I have the following convex optimisation problem which is assumed to give an optimal solution:
$max: f(x)$
$ a_{i}\leq x \leq b_{i}$ for $i=1,...,n$ and $a_{i}< b_{i}$ where $a_{i}, b_{i} \in \mathbb{R}^{n}$
$f$ is convex and differentiable over $\mathbb{R}^{n}$
I am trying to show that the KKT conditions hold by showing that strong duality holds and admits a dual solution using slaters condition. However, seeing as these are box constraints I am struggling to choose a sufficient feasible solution $x^{*}$ such that $f_{i}(x^{*})<0$ where $f_{i}(x)$ are the inequality constraints define above.

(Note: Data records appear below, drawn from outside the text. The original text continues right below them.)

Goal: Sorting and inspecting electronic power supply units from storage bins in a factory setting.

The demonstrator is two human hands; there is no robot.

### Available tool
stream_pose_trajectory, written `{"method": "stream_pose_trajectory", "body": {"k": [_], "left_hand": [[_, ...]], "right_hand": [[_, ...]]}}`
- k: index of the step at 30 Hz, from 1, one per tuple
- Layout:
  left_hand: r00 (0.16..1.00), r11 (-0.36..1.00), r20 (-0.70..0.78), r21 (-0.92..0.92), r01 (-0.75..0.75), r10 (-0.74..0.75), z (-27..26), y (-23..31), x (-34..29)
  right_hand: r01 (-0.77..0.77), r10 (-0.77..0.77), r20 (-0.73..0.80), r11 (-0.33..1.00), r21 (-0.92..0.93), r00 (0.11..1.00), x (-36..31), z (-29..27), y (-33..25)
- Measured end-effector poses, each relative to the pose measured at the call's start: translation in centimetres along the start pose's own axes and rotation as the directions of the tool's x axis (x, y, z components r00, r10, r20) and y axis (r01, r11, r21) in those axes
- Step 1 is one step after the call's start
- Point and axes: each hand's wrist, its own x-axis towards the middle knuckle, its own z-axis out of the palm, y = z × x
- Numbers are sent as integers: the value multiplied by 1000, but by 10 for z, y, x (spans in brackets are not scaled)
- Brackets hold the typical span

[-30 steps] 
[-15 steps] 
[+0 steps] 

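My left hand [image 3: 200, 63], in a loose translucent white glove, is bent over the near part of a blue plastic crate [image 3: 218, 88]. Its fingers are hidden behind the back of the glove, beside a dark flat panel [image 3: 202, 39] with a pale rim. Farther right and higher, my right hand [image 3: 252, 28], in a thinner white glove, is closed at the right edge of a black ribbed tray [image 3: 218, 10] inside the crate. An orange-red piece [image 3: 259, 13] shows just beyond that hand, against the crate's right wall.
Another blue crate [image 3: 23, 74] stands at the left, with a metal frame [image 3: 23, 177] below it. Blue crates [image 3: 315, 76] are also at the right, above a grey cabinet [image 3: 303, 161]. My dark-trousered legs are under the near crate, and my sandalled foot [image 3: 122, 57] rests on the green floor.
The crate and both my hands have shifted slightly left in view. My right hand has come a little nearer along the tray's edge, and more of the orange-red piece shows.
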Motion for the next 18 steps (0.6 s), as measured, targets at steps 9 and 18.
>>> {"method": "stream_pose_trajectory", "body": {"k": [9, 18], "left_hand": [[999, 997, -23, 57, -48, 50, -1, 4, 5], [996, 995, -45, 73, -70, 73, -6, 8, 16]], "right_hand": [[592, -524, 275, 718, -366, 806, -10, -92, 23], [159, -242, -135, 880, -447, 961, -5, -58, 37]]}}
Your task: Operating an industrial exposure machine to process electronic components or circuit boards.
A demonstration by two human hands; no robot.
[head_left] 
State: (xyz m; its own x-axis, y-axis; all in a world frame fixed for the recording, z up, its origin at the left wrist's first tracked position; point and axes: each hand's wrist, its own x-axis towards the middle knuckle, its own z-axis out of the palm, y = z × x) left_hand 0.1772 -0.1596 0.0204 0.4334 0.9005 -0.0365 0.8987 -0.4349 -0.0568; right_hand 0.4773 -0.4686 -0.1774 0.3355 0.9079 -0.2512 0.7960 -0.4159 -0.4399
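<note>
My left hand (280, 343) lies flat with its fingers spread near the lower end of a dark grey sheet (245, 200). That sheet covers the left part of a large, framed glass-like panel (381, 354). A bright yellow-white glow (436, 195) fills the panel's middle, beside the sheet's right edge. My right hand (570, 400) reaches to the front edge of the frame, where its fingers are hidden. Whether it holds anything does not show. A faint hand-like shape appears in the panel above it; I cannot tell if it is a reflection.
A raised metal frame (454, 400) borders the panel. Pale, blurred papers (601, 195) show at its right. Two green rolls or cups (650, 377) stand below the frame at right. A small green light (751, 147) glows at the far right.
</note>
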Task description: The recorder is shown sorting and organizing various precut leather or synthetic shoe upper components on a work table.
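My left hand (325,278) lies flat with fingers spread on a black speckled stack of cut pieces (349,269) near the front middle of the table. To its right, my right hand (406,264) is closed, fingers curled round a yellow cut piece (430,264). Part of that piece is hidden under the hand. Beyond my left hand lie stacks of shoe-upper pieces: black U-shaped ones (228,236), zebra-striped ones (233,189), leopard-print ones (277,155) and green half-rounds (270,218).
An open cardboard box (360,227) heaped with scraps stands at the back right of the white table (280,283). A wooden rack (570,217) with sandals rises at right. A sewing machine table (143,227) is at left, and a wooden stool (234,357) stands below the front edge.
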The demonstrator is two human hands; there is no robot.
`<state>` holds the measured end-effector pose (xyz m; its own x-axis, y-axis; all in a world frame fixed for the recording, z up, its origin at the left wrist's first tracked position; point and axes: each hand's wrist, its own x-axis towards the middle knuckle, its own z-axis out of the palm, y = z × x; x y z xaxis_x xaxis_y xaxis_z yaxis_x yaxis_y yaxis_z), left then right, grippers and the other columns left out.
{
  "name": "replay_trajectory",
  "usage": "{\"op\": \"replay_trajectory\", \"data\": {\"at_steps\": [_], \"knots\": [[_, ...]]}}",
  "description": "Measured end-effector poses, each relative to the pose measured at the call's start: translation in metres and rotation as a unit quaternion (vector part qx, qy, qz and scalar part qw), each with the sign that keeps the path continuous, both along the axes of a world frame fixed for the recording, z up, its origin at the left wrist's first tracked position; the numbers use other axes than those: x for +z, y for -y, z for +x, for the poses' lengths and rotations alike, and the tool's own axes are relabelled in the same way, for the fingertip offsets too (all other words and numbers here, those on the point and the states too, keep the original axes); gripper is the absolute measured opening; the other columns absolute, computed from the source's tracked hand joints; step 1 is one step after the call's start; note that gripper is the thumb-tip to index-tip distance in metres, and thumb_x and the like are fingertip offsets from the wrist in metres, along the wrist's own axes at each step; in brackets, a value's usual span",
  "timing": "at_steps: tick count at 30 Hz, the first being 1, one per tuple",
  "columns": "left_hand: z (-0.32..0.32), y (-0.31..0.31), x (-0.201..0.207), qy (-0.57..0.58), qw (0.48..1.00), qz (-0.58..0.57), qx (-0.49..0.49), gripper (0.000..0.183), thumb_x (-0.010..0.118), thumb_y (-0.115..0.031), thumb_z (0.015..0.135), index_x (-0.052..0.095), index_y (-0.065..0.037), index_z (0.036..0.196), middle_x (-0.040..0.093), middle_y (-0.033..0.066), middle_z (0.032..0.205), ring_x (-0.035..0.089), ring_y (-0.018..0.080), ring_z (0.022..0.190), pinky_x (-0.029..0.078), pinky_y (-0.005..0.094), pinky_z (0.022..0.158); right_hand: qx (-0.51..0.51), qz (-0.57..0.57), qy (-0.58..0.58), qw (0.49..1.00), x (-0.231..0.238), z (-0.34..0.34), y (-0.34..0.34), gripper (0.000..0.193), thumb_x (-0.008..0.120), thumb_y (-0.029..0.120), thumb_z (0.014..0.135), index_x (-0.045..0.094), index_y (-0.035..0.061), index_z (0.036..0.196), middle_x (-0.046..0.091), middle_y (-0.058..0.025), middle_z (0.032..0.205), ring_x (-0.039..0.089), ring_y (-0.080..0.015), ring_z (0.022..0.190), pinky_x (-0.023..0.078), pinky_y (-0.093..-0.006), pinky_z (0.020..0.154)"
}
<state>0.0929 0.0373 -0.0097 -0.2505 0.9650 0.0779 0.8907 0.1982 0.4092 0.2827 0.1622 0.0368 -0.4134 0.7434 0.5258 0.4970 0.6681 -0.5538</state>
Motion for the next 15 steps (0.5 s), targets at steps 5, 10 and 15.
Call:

I have tried to re-write the constraints as $x_{i} - b_{i}\leq 0$ and $a_{i} - x_{i}\leq 0$ and look for an $x^{*}$ related to $b_{i} - a_{i} <0$ which we know to satisfy slater's conditions.
Any suggestions?
Any help is greatly appreciated
Slater's condition only "applies" to nonlinear functions. Or put another way, it always holds for linear constraints. To be a Slater point, it only need be in the strict interior relative to nonlinear constraints. That is sufficient for strong duality.
As for KKT, the Linear Constraint Qualification applies. Therefore, KKT is necessary for this problem, presuming that $f(x)$ is continuously differentiable.
Note, I am assuming you made a "typo", and that $f(x)$ is concave (not convex), which is needed to make the maximization problem convex.